- Court: High Court of Australia
- Full case name: Attorney-General for Victoria (at the Relation of John Dale, Peter McCallum and Roy Fallowes Watson) v Commonwealth
- Decided: 19 November 1945
- Citations: [1945] HCA 30, (1945) 71 CLR 237

Case history
- Subsequent actions: British Medical Association v Commonwealth [1949] HCA 44, (1949) 79 CLR 201

Court membership
- Judges sitting: Latham CJ, Rich, Starke, Dixon, McTiernan & Williams JJ.

Case opinions
- 4:1 the "Pharmaceutical Benefits Act 1944" was invalid McTiernan J dissenting

= Attorney-General (Vic) ex rel Dale v Commonwealth =

Judgement of the High Court of Australia

Attorney-General (Vic); Ex rel Dale v Commonwealth, commonly known as the "First Pharmaceutical Benefits case", was a High Court of Australia decision. The case dealt with limits of the powers of the Australian Federal Government under section 81 of the Constitution of Australia, to take and spend money by legislation, in this case to fund reduced prices for prescription medicines.

==Background==
In 1944, the Labor Federal Government of Prime Minister Ben Chifley bill for the "Pharmaceutical Benefits Act 1944" received Royal Assent. The law was immediately challenged by the Attorney-General for Victoria on behalf of three Victorian medical doctors, Dale, McCallum
and Watson, who were the president, vice-president and secretary of the Victorian Medical Association. Doctors opposed the scheme because they saw it as the start of a plan to nationalise healthcare.

==Decision==
===Standing===
The first matter to be decided was whether a State Attorney General had "standing" to intercede in a Commonwealth Government matter. All of the judges held that the Attorney-General has standing to argue that an Act of the Commonwealth Parliament was invalid under the constitution, following a line of authority commencing with the Union Label case. Justice Dixon reformulated the test, holding that:It is the traditional duty of the Attorney-General to protect public rights and to complain of excesses of a power bestowed by law and in our Federal system the result has been to give the Attorney-General of a State a locus standi to sue for a declaration wherever his public is or may be affected by what he says is an ultra vires act on the part of the Commonwealth or of another State.
===Appropriations power===
On the substantial matter of the constitutionality of "Pharmaceutical Benefits Act 1944", the issue was whether the appropriations power, was a free standing power to spend any money raised by the Australian government, or whether the power was limited to matters on which the Australian parliament could pass legislation, particularly section 81 of the constitution.

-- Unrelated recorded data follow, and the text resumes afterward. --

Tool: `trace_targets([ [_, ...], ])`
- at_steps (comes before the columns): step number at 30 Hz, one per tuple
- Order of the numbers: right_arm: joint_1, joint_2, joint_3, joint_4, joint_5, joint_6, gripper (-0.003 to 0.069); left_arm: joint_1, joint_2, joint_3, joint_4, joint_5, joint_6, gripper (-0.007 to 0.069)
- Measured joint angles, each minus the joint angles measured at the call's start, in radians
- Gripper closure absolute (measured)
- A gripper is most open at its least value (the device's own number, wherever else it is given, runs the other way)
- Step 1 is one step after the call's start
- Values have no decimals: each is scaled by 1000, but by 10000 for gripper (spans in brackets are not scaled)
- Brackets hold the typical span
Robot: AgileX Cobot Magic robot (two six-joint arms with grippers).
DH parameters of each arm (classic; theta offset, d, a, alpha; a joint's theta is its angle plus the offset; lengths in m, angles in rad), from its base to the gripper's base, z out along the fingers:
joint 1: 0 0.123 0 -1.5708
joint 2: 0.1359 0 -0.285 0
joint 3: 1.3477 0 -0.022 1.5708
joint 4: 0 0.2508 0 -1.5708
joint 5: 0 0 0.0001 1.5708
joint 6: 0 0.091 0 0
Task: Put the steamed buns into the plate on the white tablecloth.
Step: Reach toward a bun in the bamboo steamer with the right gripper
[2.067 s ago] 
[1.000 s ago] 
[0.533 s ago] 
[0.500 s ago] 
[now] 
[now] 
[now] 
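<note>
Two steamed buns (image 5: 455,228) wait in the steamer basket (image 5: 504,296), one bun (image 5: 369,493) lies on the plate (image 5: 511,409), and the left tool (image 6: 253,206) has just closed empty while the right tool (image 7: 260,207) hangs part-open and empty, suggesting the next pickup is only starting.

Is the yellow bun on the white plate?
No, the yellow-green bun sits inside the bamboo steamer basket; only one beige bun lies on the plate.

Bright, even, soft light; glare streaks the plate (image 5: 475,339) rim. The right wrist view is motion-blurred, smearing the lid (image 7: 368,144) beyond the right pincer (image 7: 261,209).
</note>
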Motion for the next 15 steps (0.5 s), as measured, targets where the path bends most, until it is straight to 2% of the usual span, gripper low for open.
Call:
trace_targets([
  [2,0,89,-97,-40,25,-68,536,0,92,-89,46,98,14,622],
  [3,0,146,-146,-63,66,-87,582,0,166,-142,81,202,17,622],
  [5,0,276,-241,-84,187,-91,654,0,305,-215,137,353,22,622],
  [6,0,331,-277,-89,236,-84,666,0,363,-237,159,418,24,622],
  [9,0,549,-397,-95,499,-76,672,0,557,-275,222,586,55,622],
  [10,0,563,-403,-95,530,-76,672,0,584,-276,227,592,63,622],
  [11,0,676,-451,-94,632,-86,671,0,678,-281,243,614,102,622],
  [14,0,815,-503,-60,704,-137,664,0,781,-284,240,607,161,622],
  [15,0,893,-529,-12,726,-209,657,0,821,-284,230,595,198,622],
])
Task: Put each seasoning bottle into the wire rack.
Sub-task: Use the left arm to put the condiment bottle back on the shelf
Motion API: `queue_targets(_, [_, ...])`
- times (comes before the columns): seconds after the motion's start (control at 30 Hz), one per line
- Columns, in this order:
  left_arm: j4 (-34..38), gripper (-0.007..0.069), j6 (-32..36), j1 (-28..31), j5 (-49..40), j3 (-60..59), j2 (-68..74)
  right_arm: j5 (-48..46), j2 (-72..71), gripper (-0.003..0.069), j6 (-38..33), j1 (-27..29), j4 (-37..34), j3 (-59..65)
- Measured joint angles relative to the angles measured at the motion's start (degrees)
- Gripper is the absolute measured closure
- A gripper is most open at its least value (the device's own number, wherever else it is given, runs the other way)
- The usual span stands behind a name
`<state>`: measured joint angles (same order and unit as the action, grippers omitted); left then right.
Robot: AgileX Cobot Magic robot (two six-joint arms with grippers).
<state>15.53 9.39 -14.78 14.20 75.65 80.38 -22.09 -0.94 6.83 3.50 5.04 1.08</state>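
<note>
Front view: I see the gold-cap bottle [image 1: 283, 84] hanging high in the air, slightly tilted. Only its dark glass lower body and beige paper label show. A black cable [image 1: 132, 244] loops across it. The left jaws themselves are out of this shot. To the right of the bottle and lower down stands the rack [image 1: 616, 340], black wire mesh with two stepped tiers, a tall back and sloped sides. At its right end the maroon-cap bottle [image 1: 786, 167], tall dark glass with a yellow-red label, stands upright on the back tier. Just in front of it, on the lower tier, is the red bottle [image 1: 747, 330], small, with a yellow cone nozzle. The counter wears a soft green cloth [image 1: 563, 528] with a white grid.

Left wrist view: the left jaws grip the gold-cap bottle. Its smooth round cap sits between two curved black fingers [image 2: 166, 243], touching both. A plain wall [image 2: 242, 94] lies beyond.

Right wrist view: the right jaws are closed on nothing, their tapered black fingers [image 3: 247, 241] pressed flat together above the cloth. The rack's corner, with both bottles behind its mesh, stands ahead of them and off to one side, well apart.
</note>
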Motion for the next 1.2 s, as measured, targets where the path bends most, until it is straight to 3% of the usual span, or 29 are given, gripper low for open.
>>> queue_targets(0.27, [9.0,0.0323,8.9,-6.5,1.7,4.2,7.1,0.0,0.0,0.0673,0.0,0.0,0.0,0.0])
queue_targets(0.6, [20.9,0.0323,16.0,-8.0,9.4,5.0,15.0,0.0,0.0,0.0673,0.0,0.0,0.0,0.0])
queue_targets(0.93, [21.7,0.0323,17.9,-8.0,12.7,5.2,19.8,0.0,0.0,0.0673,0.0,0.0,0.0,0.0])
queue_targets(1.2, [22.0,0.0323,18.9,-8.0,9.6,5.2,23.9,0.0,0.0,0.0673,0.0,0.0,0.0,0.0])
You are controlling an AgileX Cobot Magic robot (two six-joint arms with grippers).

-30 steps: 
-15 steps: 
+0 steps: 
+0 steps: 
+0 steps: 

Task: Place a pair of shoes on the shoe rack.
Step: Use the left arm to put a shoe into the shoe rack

The majority of the court took a restrictive view of the appropriations power, holding that the Act was beyond the scope of the powers granted to the Federal Government in section 81 of the Constitution. The court was however divided as to the nature of that restriction, with each judge giving the own judgment and there was no clear reason for the decision. Latham CJ took a broad view of the appropriations power, however he characterised the law as one controlling doctors, chemists and the sale of drugs and only incidentally for the appropriation of money. Justices Starke and Williams held that expenditure had to be supported by another head of legislative power. Justice Dixon rejected both the narrow and wide view of the appropriations power, holding that each question had to be determined according to "the distribution of powers and functions between the Commonwealth and the States", but deciding, similarly to Latham CJ, that the "Pharmaceutical Benefits Act 1944" was primarily for dispensing free medicine and appropriation of money was only incidental. Rich J agreed with Dixon J. Justice McTiernan dissented, taking a wide view of the appropriations power, holding that "The Constitution puts the power of the purse in the hands of Parliament, not in the hands of the Courts."

==Aftermath==
===1946 Referendum===
The decision prompted the 1946 referendum to amend the Constitution to give the Australian Parliament the power to make laws with respect to:s51(xxiiiA.) The provision of maternity allowances, widows' pensions, child endowment, unemployment, pharmaceutical, sickness and hospital benefits, medical and dental services (but not so as to authorise any form of civil conscription), benefits to students and family allowances:The referendum was passed, being approved by 54.39% of voters and obtained a majority in all six States.

===Second Pharmaceutical Benefits case===
After the success of the referendum, the Australian Parliament passed the Pharmaceutical Benefits Act 1947, relying on the new head of power. The majority of the high Court held that the Act was invalid as authorising a form of civil conscription. The construction of section 81 of the constitution was settled on the narrow view, that expenditure had to be supported by another head of legislative power.